Plantar árvores em escala, em solos degradados, no nosso clima e com a contextualização sócio-económica do nosso país, seja ou não com técnicas avançadas de agroflorestação, não será o modelo a seguir…
Ninguém inventou nada. Há uma tendência de registar patentes, criar modelos e práticas e logo se segue o desejo de procurar a fama com ou sem resultados concretos. É preciso humildade para dizer: "Isto é experimental, vamos estudar os resultados e adaptar o modelo a seguir a partir daí". São as estratégias que importam, e não as técnicas, se não arriscamos seguir um modelo reducionista e dogmático como o que nos trouxe até aqui. Devemos começar com ética, depois partir para princípios seguidos por estratégias e só depois técnicas. Há confusão, por esse mundo fora, com esses conceitos. Ninguém deve ser penalizado por usar uma palavra mal uma vez, mas várias não é aceitável.
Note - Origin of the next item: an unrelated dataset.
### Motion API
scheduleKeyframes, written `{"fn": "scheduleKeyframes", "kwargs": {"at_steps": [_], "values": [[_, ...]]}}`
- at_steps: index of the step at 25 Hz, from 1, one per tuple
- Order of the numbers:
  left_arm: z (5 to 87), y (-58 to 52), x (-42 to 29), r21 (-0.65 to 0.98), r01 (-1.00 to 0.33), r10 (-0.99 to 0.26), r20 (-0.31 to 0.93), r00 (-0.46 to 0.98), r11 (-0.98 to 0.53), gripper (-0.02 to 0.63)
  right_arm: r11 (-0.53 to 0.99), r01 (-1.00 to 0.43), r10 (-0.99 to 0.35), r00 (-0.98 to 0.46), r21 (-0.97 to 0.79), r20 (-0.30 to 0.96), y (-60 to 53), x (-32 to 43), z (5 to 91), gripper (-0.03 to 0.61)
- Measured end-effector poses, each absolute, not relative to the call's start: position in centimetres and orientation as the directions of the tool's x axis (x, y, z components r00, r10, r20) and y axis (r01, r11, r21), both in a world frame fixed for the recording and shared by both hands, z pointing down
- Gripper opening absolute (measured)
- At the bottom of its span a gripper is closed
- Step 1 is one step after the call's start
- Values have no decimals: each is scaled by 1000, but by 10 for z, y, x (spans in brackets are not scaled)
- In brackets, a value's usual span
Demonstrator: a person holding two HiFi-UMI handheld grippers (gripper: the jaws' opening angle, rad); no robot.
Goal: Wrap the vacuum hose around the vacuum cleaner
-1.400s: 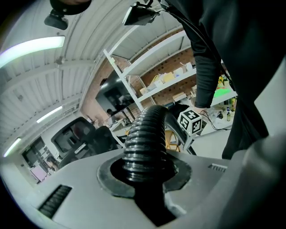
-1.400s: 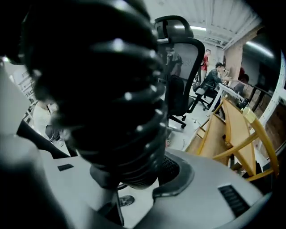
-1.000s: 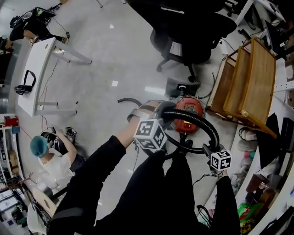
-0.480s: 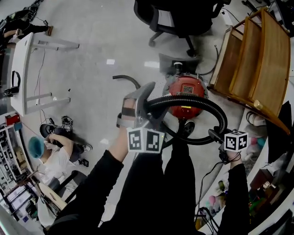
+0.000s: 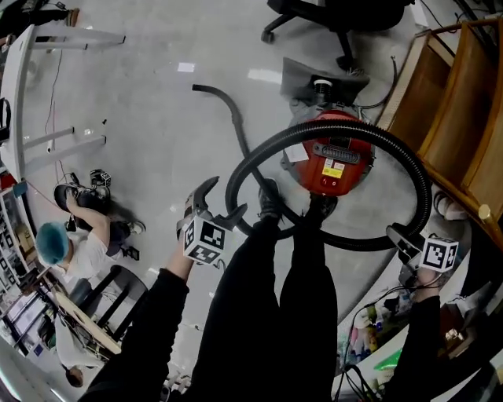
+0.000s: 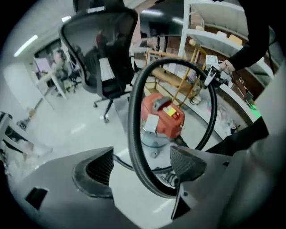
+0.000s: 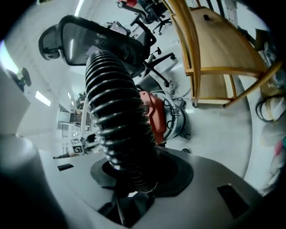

O sucesso de uma plantação em espaço público (como as frequentemente feitas em resposta aos incêndios) tem um efeito muito positivo na moral das pessoas que participaram, mas também nas que por lá passam e vão ano após ano, vê-la crescer.
O fracasso tem o oposto impacto: "desempodera" e desanima, e só reforça a velha máxima Portuguesa do "Isto aqui não dá".
Parece-me mais importante plantarmos qualidade em vez de quantidade.
Há que olhar bem para Portugal e entender as bioregiões (delimitação baseada na geografia das bacias hidrográficas), e de que forma cada uma deve ter a sua estrutura natural de florestas e parques naturais, as suas zonas de floresta gerida, as suas reservas de água e de sementes. Numa visão assim, há muito espaço para plantarmos florestas, e isso poderia trazer um sério crescimento económico ao nosso país.